## TASK REQUIREMENTS
Which lines of the listing hold the string "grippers"? Copy those lines.

## EXERCISE DATA
»»
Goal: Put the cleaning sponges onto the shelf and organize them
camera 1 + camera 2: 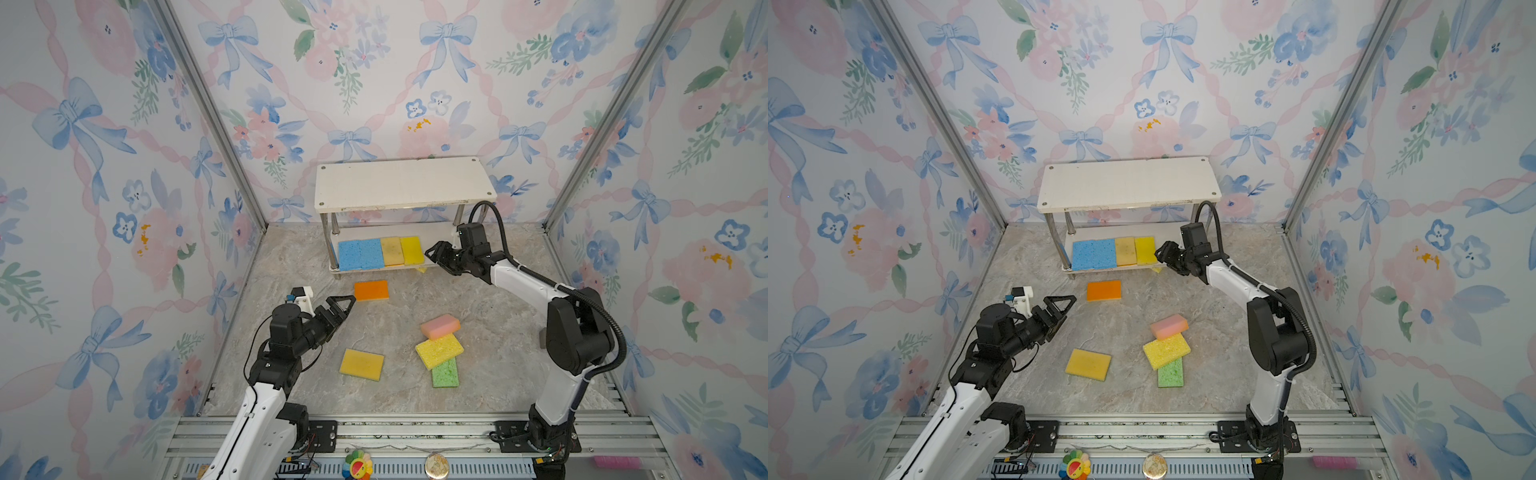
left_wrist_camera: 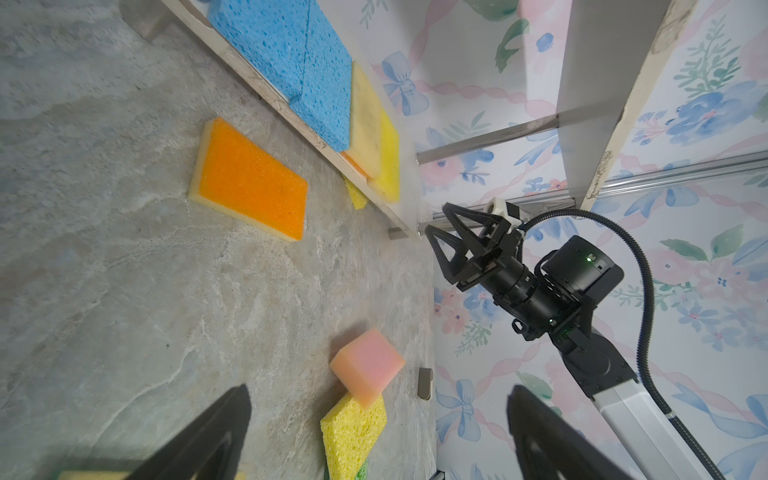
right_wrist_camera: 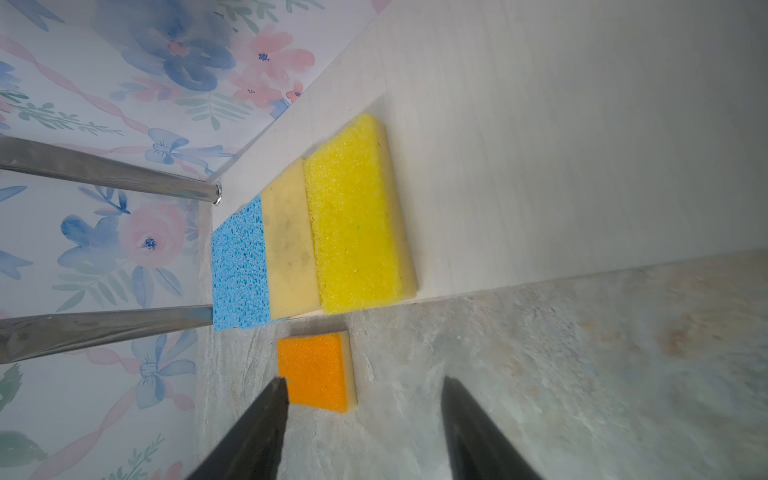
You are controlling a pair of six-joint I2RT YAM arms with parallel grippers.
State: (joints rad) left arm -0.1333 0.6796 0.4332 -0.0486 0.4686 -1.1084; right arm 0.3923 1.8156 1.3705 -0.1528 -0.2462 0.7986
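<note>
Just off R fingers (image 3: 257, 436): yellow sponge (image 3: 357, 216)

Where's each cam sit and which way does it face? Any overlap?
Top views: stereo pair, high above the arm bases, looking down and back at the shelf; left arm, right arm, left claw, right claw show.
Left wrist: on the left arm, facing across the floor toward the shelf and right arm; left claw's fingers show.
Right wrist: on the right arm, facing along the shelf's lower tier at the sponge row; right claw's fingers show.
Shared: both wrist views show the orange sponge and that row.
</note>
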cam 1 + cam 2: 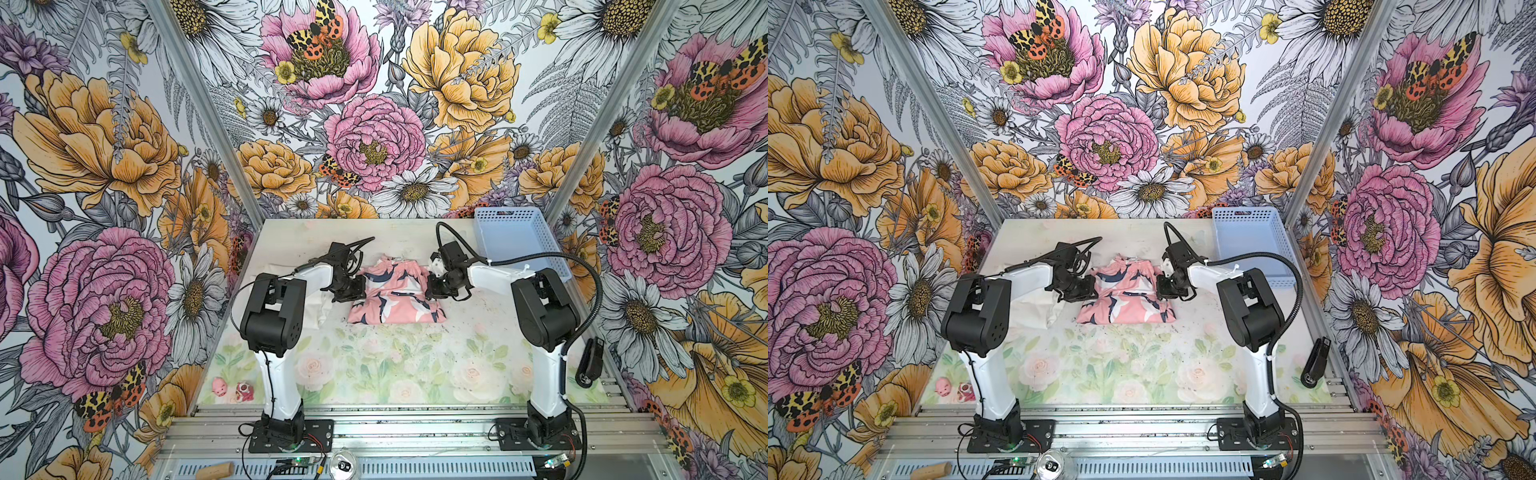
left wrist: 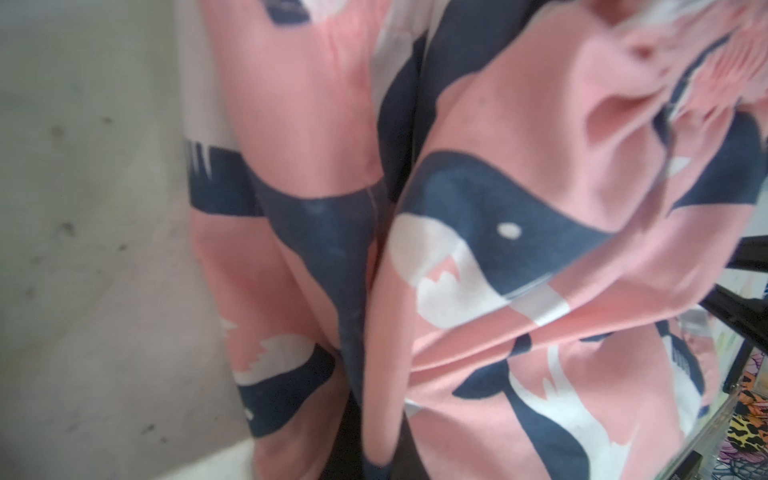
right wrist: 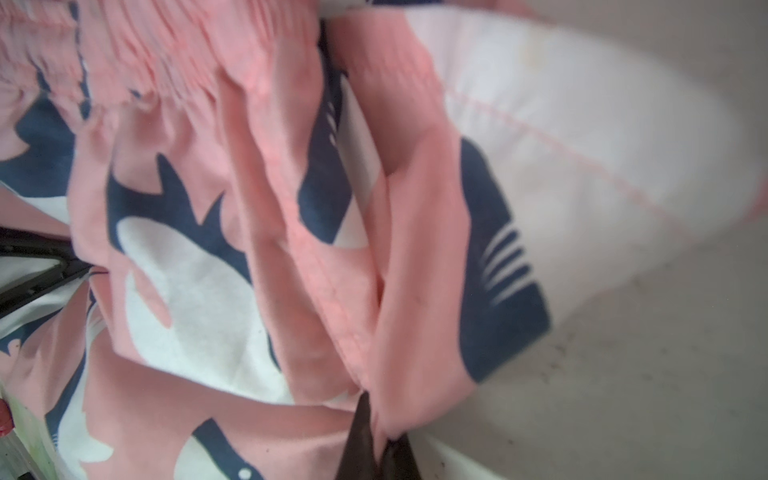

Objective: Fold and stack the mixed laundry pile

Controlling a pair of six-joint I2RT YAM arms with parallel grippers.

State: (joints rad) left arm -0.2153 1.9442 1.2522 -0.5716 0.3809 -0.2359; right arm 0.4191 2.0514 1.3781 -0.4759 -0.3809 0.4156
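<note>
1. Two garments show in a top view. The pink garment [image 1: 392, 297] lies bunched on the table [image 1: 415, 374], mid-width and toward the back. It sits between the left gripper [image 1: 360, 290] and the right gripper [image 1: 430, 289], each touching one side edge. The white garment [image 1: 319, 306] lies just beside it, partly under the left arm. The basket [image 1: 515, 245] stands well apart at the back right.
2. Left wrist view: pink print fills the frame. A raised fold runs down into closed jaws, so the left gripper pinches the cloth.
3. Right wrist view: dark fingertips [image 3: 362, 436] are clamped on a pink fold near a white-lined hem. The gathered waistband is visible.
4. Handling, judged: the cloth is light, thin and limp, and will sag and slip rather than break. The best holds are opposite side edges or waistband corners, kept taut.
</note>
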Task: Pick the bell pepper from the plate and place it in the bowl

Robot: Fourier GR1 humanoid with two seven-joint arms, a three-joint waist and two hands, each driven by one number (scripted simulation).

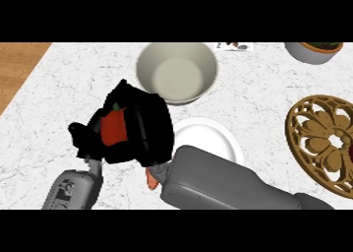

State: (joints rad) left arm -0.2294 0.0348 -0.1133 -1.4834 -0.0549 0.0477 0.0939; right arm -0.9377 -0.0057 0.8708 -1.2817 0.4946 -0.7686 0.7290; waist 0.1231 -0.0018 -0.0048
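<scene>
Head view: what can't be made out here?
- The pepper is mostly wrapped by the right hand; only a red strip shows.
- The plate is partly covered by that hand and forearm.
- The pot and the trivet are cut off by edges.
- The item at the top edge is too small to name.

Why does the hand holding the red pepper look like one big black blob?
In the head view, the right hand is black all over and catches almost no light, so its fingers merge together and only the red bell pepper stands out; also in the head view, the bowl is shaded grey inside, while the plate looks flat bright white.
</scene>
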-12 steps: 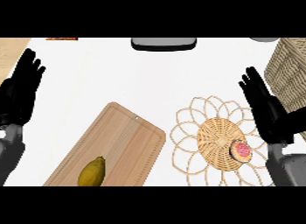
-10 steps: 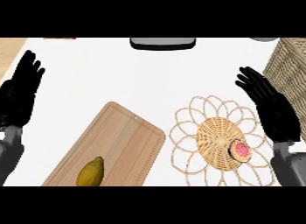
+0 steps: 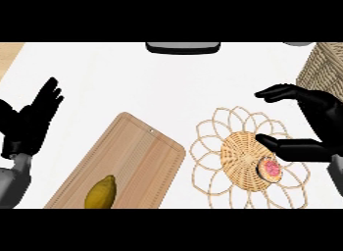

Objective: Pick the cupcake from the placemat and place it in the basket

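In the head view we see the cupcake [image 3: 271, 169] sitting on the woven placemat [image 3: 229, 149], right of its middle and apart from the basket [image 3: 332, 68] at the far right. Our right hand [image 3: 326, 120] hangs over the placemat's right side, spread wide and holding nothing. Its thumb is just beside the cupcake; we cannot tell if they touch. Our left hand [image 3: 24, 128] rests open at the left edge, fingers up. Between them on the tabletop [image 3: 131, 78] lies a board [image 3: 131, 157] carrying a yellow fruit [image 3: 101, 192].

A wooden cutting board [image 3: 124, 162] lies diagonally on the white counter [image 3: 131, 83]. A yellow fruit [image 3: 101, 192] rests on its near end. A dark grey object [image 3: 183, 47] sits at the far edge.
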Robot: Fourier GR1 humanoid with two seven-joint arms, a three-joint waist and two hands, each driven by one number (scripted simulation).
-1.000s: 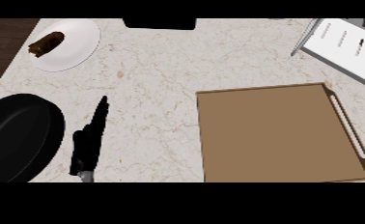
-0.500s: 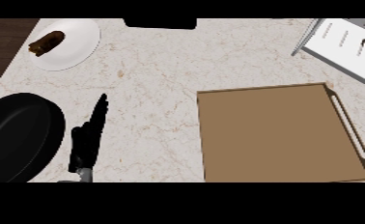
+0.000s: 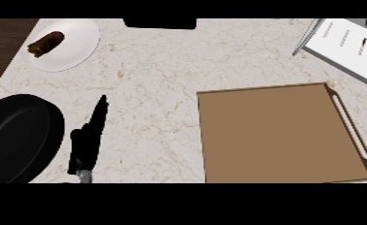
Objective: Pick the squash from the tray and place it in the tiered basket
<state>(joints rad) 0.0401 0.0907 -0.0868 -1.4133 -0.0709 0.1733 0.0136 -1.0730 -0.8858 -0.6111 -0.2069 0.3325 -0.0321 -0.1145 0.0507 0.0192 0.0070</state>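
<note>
Against the picture half a second before, almost nothing had changed: the left robot hand (image 3: 86, 142) had kept its place near the table's near-left corner, its tip only a shade nearer the far edge, and every object lay where it had been. That black robot hand showed edge-on as a thin blade, its fingers (image 3: 100, 108) straight and open, pointing toward the far edge and gripping nothing.

The pale, veined, marble-like table (image 3: 158, 73) looked smooth and matte. The flat brown rectangular tray (image 3: 276, 136), cardboard-toned with a low rim and a pale bar along its right side, sat at the near-right corner. Where the squash lay could not be told from this view.

A glossy black round pan (image 3: 25, 134) rested at the left edge, just beside the robot hand. At the far-left corner a round white plate (image 3: 75, 42) carried a lumpy dark-brown food piece (image 3: 46, 43). A black rectangular block (image 3: 159, 23) sat at the far edge, and a white panelled structure with grey marks (image 3: 342, 44) filled the far-right corner.
</note>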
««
## EXPECTED OUTPUT
You are controlling a pair of six-joint I2RT YAM arms with parallel grippers.
Controlling a pair of six-joint I2RT YAM arms with parallel grippers.

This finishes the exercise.